It’s been a remarkable turn of events for Lucas Leiva, twice already in this short season. The Brazilian was reported to be heading out to Turkey in the summer window. However, despite there being strong indication that he would be leaving the club, he was kept for some reason and he started against Arsenal in August. The 28-year-old put on an impressive performance in the match and was crucial in ensuring the Reds returned from a tough place, where they crashed and burned 4-1 last season, with a point and a clean sheet. Lucas then went on to feature under Brendan Rodgers prominently, and was seen as an important member of the squad.
When the Northern Irishman was sacked, many thought that the Brazilian’s time at Liverpool would come to an end as he wouldn’t suit new boss Jürgen Klopp’s system. However, that has certainly been far from the case. The rejuvenation of Lucas, in fact, can bee seen as one of the early success stories of Klopp’s short Liverpool career so far.
It wasn’t surprising for people to think that Lucas wouldn’t fit into the new boss’s system. The high-tempo, “gegenpress” style of play Klopp is synonymous for, could be a bit too much for the 28-year-old who is not known for being the most mobile. But Lucas has silenced his doubters in style and his performances and Klopp’s faith in him has breathed a new lease of life in his Anfield career.
Lucas has started every Premier League game under Klopp – he even captained the side in the absence of both Jordan Henderson and James Milner – and has been brought off the bench for every cup game where he was rested.
Lucas has had quite a ride with the club so far. He was under heavy criticism when Rafa Benitez brought him from Brazil. At the time, he divided opinion among Liverpool fans like no one else. He was very vocally a target for supporters’ frustrations initially. However, Benitez was confident that the Kop faithful would see the player he invested in and eventually they did. Lucas began playing arguably the best football of his career. He was even awarded the club’s player of the year for the 2010-11 season. It was incredibly unfortunate that he suffered a terrible ACL injury in December 2011, when he was in the form of his life. Since coming back from a terrible injury that left him in the sidelines for months, the Brazilian has struggled to truly get going and perform to the levels he could. Until now.

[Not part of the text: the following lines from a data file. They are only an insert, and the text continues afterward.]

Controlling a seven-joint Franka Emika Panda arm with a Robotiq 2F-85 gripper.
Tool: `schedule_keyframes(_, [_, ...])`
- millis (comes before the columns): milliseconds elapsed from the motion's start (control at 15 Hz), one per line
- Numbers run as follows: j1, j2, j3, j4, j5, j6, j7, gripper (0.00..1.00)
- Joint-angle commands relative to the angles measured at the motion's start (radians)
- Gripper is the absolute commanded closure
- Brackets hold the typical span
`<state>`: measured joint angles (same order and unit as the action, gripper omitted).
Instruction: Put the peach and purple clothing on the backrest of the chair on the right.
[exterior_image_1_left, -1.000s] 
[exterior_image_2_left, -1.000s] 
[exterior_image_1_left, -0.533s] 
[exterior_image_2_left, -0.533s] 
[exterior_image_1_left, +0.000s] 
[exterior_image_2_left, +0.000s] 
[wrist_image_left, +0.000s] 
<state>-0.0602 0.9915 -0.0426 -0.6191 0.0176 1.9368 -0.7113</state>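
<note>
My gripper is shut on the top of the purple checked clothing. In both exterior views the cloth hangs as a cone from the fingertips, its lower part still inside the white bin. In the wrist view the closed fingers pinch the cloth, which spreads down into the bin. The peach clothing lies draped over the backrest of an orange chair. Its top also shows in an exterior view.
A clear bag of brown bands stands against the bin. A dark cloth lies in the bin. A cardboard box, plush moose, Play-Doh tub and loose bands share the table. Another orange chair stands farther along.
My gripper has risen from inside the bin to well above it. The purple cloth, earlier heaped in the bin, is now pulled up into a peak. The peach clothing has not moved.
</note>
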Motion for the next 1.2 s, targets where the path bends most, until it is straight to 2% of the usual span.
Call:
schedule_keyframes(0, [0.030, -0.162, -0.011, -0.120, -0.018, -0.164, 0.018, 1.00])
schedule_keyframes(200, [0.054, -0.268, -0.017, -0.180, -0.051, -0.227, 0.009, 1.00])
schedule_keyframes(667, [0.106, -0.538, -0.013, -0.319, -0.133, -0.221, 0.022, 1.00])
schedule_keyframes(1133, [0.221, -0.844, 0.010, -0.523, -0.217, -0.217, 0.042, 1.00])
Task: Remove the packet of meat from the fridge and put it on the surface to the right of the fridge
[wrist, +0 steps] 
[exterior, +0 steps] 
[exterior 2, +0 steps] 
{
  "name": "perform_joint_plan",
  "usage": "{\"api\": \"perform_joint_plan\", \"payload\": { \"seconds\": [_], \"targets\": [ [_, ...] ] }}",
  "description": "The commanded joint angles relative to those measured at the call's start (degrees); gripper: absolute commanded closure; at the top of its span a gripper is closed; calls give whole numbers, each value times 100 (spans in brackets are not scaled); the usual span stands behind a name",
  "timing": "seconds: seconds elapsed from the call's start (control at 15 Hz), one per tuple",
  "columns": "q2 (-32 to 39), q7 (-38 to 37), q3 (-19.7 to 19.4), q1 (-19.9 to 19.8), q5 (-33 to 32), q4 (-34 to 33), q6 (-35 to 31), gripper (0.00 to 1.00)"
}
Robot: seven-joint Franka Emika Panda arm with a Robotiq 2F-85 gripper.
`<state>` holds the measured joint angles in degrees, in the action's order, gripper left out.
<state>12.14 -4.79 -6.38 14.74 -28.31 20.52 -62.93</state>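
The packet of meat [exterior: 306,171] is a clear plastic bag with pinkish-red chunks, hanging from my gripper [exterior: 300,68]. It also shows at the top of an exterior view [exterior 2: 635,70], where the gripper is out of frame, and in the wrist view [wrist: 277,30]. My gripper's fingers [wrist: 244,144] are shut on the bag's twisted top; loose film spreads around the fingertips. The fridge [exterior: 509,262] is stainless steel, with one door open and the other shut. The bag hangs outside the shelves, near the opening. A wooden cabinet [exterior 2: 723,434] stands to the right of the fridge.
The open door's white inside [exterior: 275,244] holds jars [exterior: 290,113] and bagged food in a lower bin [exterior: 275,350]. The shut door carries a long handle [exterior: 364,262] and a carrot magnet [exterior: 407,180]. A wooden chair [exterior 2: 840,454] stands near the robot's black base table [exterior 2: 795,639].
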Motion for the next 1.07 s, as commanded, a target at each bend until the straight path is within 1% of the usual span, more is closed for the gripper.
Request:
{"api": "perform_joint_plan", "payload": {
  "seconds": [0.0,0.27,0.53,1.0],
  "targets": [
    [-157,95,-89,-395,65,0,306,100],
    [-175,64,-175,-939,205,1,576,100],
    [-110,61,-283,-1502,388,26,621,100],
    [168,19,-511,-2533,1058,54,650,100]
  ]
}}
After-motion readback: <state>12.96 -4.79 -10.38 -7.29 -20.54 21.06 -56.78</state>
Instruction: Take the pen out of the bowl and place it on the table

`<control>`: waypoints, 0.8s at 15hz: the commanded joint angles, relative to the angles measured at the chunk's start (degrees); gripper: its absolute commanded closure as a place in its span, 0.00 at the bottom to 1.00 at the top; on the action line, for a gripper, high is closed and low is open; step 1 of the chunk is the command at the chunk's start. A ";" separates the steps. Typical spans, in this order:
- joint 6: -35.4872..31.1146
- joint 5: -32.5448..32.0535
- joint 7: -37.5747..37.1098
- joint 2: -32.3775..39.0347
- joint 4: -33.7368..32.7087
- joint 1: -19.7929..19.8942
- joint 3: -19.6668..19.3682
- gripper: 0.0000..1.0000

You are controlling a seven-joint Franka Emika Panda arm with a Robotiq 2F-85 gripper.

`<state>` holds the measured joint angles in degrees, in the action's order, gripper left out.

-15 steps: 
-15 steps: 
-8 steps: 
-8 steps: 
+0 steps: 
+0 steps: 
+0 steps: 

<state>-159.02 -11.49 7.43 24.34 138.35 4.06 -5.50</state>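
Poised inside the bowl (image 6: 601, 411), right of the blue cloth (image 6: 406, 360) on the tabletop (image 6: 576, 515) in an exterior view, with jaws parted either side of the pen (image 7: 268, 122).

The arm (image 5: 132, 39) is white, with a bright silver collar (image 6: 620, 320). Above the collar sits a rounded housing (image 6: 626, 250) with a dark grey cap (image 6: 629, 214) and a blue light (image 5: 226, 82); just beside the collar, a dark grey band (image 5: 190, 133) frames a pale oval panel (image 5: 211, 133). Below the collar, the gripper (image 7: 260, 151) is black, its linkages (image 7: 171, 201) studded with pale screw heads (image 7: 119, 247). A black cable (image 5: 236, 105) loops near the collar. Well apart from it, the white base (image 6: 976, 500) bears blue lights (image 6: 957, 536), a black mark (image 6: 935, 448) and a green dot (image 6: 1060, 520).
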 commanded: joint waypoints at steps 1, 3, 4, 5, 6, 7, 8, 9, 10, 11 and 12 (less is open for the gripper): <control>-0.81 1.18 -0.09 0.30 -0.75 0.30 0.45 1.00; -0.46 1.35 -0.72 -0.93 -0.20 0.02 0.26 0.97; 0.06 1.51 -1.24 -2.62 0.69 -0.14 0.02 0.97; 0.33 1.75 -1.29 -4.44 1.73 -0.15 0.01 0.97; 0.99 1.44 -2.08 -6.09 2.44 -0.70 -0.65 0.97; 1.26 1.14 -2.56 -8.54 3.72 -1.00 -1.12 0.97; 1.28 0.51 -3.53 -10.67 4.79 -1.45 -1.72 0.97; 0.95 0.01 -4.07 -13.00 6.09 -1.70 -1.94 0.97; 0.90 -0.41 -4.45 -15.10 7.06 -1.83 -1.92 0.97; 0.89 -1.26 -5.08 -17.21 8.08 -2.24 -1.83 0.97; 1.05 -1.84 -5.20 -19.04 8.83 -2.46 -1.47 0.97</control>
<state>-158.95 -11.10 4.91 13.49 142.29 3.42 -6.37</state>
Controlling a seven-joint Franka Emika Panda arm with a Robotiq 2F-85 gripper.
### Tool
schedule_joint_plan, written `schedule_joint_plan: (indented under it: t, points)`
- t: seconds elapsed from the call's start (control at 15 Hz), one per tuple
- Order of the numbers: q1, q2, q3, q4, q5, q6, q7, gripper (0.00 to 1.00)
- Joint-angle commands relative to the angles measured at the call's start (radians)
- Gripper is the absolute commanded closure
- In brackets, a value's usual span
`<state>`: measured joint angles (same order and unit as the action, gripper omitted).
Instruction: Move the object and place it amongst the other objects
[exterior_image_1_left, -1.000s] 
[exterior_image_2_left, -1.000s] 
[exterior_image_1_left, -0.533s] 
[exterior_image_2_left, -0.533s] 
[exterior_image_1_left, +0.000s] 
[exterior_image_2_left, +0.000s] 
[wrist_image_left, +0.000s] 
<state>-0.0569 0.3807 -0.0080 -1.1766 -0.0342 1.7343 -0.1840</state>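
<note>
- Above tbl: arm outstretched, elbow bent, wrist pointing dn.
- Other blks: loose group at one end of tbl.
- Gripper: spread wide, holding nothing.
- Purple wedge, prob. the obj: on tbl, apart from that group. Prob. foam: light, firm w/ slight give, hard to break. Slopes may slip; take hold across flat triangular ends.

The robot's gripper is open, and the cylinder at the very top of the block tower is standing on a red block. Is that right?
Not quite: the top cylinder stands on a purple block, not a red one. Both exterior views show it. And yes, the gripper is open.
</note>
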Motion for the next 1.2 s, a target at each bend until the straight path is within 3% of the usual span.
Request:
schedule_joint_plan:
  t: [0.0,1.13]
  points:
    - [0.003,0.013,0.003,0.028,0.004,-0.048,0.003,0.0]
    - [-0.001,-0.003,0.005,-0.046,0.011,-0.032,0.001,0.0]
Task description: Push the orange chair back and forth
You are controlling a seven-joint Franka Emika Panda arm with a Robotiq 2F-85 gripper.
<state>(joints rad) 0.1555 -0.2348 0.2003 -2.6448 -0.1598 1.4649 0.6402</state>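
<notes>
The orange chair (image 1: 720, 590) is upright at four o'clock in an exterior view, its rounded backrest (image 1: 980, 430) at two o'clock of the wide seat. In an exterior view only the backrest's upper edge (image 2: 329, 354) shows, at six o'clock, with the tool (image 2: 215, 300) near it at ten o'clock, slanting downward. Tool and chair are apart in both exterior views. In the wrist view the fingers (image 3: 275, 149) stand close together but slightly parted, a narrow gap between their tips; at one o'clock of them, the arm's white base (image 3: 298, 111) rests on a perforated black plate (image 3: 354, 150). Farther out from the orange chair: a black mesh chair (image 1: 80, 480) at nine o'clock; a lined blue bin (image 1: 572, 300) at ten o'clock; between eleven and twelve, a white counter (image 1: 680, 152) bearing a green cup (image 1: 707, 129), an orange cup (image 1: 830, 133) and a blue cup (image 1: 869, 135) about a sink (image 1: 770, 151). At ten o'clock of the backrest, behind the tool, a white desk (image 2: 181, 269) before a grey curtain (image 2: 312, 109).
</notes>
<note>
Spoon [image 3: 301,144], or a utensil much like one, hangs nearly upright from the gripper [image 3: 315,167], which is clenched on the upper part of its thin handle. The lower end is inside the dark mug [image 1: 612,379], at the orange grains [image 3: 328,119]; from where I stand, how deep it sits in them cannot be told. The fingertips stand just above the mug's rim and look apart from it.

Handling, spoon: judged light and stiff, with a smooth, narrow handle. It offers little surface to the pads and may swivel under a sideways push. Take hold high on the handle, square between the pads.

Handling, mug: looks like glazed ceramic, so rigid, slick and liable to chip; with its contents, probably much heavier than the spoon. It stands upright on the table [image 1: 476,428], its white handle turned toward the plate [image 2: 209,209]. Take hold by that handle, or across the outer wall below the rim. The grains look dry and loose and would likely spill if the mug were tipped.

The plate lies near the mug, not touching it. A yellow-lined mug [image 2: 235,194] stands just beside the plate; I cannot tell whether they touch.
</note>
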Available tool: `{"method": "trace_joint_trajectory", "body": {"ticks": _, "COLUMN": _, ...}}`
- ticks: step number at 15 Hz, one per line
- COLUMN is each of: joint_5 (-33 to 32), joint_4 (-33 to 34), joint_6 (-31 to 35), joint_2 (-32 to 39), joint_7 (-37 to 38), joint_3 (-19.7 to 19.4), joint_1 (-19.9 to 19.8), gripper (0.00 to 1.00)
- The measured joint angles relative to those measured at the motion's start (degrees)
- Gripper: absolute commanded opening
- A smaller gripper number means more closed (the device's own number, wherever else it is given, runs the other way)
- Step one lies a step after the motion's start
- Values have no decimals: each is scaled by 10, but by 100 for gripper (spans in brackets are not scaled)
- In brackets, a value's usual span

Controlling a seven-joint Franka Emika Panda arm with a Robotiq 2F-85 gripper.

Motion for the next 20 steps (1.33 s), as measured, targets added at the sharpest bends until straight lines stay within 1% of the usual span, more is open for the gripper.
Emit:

This season, under two different bosses, Lucas averages 5.8 tackles every 90 minutes in the league. His 5.5 tackles per game, in fact, is the best average in Europe’s top 5 leagues for a player who has played a minimum of 8 games. The Brazilian also averages 2.1 interceptions every 90 minutes. His grit in the heart of the pitch has been essential for the Liverpool side that has been so porous at the back. Needless to say, Lucas has been instrumental in Liverpool only conceding 3 goals in the 4 Premier League games under Klopp, as he has shielded the defence with expertise.
What has been more remarkable however, is how he has got forward and helped in the attack. The Brazilian is not known for the offensive side of his game despite starting out as a box-to-box midfielder. He has created 11 attacking chances in the league, which is the fourth best after James Milner, Alberto Moreno and Philippe Coutinho. While this also shows how Liverpool have not done too well in the attacking department, the mere fact that Lucas is here is astonishing and remarkable.
“The arrival of Klopp has given me a new energy. He shows he has enough confidence in me,” said Lucas recently.
Any player needs his manager to show confidence in him for him to play with no inhibitions and it is not surprising to see Lucas play his best football since before his ACL injury with Klopp showing so much trust in his abilities.
It will be interesting to see whether Klopp does any buying or selling in the summer transfer window as it could be assumed that the German will want to work with whatever he has at his disposal unless some places need urgent reinforcements due to injury. But Lucas, who so many thoughts would be the first one to head out and who so nearly did in the summer, is not going anywhere just yet.